[Start of Attachment]
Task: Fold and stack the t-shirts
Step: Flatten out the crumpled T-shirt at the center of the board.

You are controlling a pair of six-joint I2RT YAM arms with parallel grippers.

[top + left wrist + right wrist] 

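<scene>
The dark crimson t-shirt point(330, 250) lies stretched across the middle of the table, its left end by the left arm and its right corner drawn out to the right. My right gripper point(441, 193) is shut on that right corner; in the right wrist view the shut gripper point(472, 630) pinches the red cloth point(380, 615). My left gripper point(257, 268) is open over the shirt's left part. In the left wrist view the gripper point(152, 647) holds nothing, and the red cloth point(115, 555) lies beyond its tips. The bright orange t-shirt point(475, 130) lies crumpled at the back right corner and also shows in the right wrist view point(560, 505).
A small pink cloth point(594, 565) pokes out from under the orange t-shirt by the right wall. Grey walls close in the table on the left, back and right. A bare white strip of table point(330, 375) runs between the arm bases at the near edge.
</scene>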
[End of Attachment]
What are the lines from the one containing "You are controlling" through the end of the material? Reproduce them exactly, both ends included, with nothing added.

You are controlling a pair of six-joint I2RT YAM arms with parallel grippers.

[top + left wrist + right wrist] 

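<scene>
The dark crimson t-shirt point(330, 250) lies stretched across the middle of the table, its left end by the left arm and its right corner drawn out to the right. My right gripper point(441, 193) is shut on that right corner; in the right wrist view the shut gripper point(472, 630) pinches the red cloth point(380, 615). My left gripper point(257, 268) is open over the shirt's left part. In the left wrist view the gripper point(152, 647) holds nothing, and the red cloth point(115, 555) lies beyond its tips. The bright orange t-shirt point(475, 130) lies crumpled at the back right corner and also shows in the right wrist view point(560, 505).
A small pink cloth point(594, 565) pokes out from under the orange t-shirt by the right wall. Grey walls close in the table on the left, back and right. A bare white strip of table point(330, 375) runs between the arm bases at the near edge.
</scene>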

The answer contains nothing further.